British historian (1944–2015)

Lisa Anne Jardine (née Bronowski; 12 April 1944 – 25 October 2015) was a British historian of the early modern period.

From 1990 to 2011, she was Centenary Professor of Renaissance Studies and director of the Centre for Editing Lives and Letters at Queen Mary University of London. From 2008 to January 2014, she was Chair of the Human Fertilisation and Embryology Authority (HFEA).

Jardine was a Member of Council of the Royal Institution, until 2009. On 1 September 2012, she relocated with her research centre and staff to University College London (UCL) to become founding director of its Centre for Interdisciplinary Research in the Humanities.

==Education and personal life==
Jardine was born on 12 April 1944 in Oxford, the eldest of four daughters of mathematician and polymath Jacob Bronowski and the sculptor Rita Coblentz.

Bronowski, who died in 1974 and is best remembered for his 13-part television series, The Ascent of Man (1973), was the subject of Jardine's Conway Memorial Lecture, "Things I Never Knew About My Father", delivered at the Conway Hall Ethical Society on 26 June 2014.

An avid reader with an interest in history from a very young age, Jardine won a mathematics scholarship to Cheltenham Ladies' College and later attended Newnham College, Cambridge, and the University of Essex. For two years, she took the Cambridge Mathematical Tripos before, in her final year and under the influence of Raymond Williams, she read English. She graduated with upper second-class honours. Fluent in eight languages (including Greek and Latin), she studied for an MA in the Literary Theory of Translation with Professor Donald Davie at the University of Essex. She was awarded a PhD from the University of Cambridge with a dissertation on Francis Bacon: Discovery and the Art of Discourse (subsequently published by Cambridge University Press).

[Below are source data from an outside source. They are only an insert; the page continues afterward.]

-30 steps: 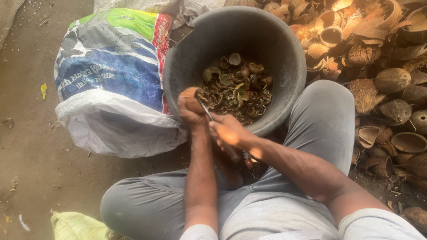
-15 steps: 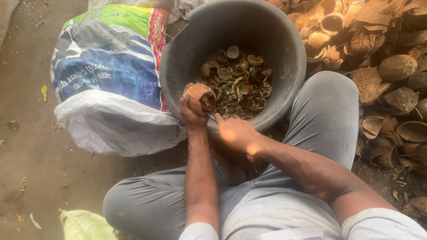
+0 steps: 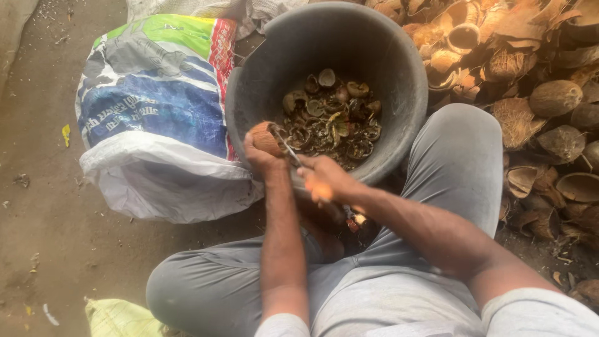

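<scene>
My left hand [image 3: 261, 157] grips a brown coconut shell piece [image 3: 265, 136] at the near rim of a large dark bucket [image 3: 399, 81]. Just right of it, my right hand [image 3: 326, 179] is closed on a thin metal tool [image 3: 287, 147] whose blade points up into the shell. The bucket holds several curled pieces of coconut kernel [image 3: 331, 118]. I sit cross-legged in grey trousers [image 3: 462, 162], with the bucket in front of my knees.
A filled woven sack [image 3: 156, 112], white with blue and green print, lies left of the bucket. A heap of coconut shells and husks [image 3: 536, 93] fills the right side. Bare dirt ground [image 3: 43, 206] lies to the left, a yellow-green bag [image 3: 118, 317] near my left knee.
Both hands have stayed at the bucket's near rim, working the tool in the shell. The view has shifted slightly, with the shell turned a little in my left hand.
</scene>
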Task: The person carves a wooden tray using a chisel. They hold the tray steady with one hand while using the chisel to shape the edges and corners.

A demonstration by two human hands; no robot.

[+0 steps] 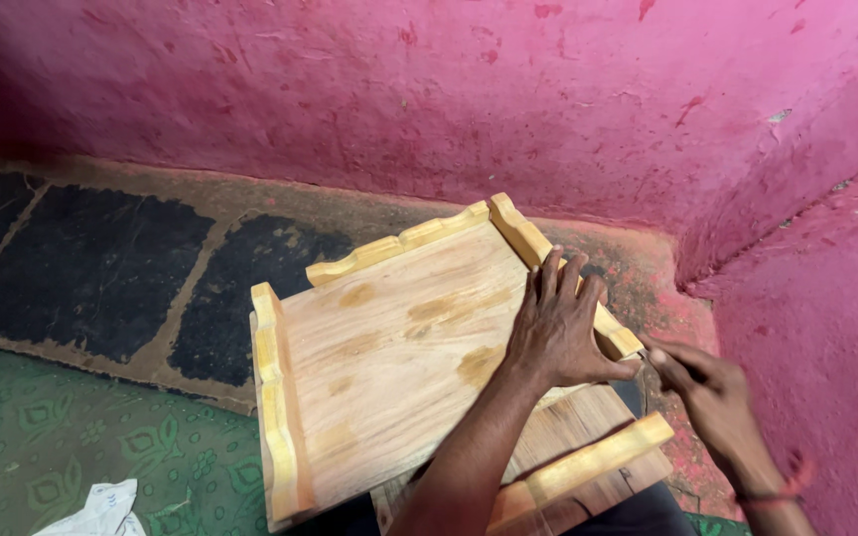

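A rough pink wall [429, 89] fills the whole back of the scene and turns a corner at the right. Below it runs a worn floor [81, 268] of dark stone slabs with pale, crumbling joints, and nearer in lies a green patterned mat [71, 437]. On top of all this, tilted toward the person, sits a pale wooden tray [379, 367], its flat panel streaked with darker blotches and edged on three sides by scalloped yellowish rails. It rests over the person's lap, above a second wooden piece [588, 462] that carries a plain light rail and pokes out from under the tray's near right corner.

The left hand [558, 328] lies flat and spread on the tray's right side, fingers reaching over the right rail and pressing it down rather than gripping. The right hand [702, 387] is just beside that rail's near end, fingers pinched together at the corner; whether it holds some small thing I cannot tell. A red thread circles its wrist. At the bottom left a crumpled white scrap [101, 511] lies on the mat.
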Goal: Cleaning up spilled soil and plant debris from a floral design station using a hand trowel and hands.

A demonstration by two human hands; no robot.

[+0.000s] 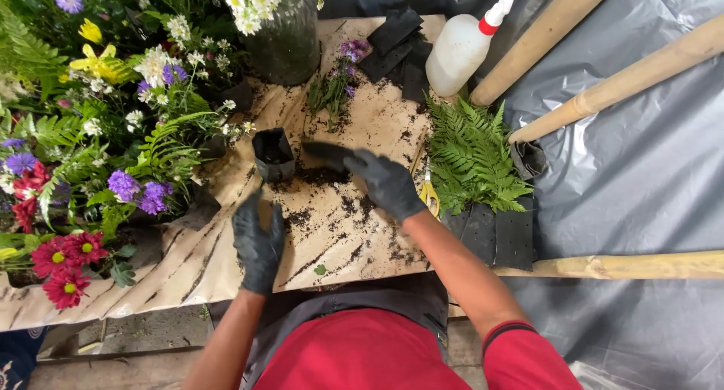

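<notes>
My left hand (257, 244) wears a black glove and hovers flat over the brown paper (188, 273), just below a small black plastic nursery bag (272, 155) that stands open and upright. It holds nothing. My right hand (381, 179), also in a black glove, reaches left across scattered dark soil (332, 201), fingers spread and pointing toward the bag. Nothing shows in its grip. A purple-flowered seedling (337, 84) lies on the paper beyond the bag.
Potted flowers and ferns (90, 133) crowd the left. A dark glass vase (285, 39) stands at the back. A fern (471, 156), yellow-handled scissors (428, 190), empty black bags (396, 47), a white spray bottle (461, 50) and bamboo poles (626, 81) lie right, over grey plastic sheeting (648, 179).
</notes>
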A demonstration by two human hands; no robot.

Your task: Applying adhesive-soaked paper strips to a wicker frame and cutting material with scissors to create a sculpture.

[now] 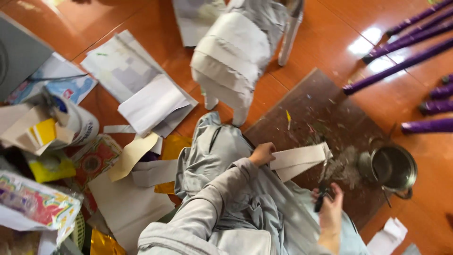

In striking out on her own career path, Jardine recalled that she initially found her father's celebrity something of a burden, noting that she was "very, very conscious" of being his daughter. When in 1969 she married Cambridge historian and philosopher of science Nicholas Jardine, she was relieved to assume her husband's surname, which she continued to use after the couple's divorce in 1979. The couple had a son and a daughter. "Until 1999, the name Bronowski never occurred in cuttings about me, and it was broadly unknown that I was his daughter," she later stated. In 1982, she married architect John Hare, with whom she had one son. She was reported to have said that her greatest achievement was her three "well-balanced children".

Jardine had been raised in a secular Jewish household, but when appointed new chair of the Human Fertilisation and Embryology Authority, Britain's fertility regulator, she expressed her loyalty to her observant grandparents' Orthodox Jewish faith, which she described as going back "all the way back to whenever—Abraham", and her reluctance to clash with the Catholic Church on embryology.

==Career and research==

Jardine was professor of Renaissance studies at Queen Mary University of London, where she was director of the Centre for Interdisciplinary Research in the Humanities and director of the Centre for Editing Lives and Letters. She was a Fellow of the Royal Historical Society, and a Fellow and Honorary Fellow of King's College and Jesus College, Cambridge.

She was a trustee of the Victoria and Albert Museum for eight years, and was for five years a member of the Council of the Royal Institution in London. She was Patron of the Archives and Records Association and the Orange Prize. For the academic year 2007–2008 she was seconded to the Royal Society in London as Expert Advisor to its Collections. She was a Trustee of the Chelsea Physic Garden.

From 2008 to 2014, she served as chair of the Human Fertilisation and Embryology Authority—the UK government regulator for assisted reproduction. In December 2011 she was appointed a Director of The National Archives.

Jardine published more than 50 scholarly articles in peer-reviewed journals and books, and 17 full-length books, both for an academic and for a general readership, a number of them in co-authorship with others (including Professor Anthony Grafton, Professor Alan Stewart and Professor Julia Swindells).

She was the author of many books, both scholarly and general, including The Curious Life of Robert Hooke: The Man Who Measured London, Ingenious Pursuits: Building the Scientific Revolution and biographies of Robert Hooke, and Sir Christopher Wren (On a Grander Scale: the Outstanding Career of Sir Christopher Wren). Her 2008 book Going Dutch, on Anglo-Dutch reciprocal influence in the 17th century, won the 2009 Cundill International Prize in History, the world's premier history book prize worth $75,000.

Jardine wrote and reviewed widely for the media, and presented and appeared regularly on arts, history and current affairs programmes for TV and radio. She was a regular writer and presenter of A Point of View on BBC Radio 4; a book of the first two series of her talks was published by Preface Publishing in March 2008 and a second in 2009. She judged the Novel category of the 1996 Whitbread Book Awards, the 1999 Guardian First Book Award, the 2000 Orwell Prize and was Chair of Judges for the 1997 Orange Prize for Fiction and the 2002 Man Booker Prize.

During the first semester of the 2008–2009 academic year, Jardine was Distinguished Visiting Professor at the Netherlands Institute for Advanced Study in the Humanities and Social Sciences, jointly sponsored by NIAS and the Royal Library in The Hague.

In 2009–2010, she was a Scaliger Visiting Fellow at the University of Leiden in the Netherlands, and held the Sarton Chair and received the Sarton Medal at Ghent University in Belgium. She sat for several years on the Apeldoorn British Dutch Conference Steering Board, and was a member of the Recommendation Committee Stichting Huygens Tentoonstelling Foundation, set up to oversee the Constantijn and Christian Huygens Exhibition in the Grote Kerk in The Hague in 2013.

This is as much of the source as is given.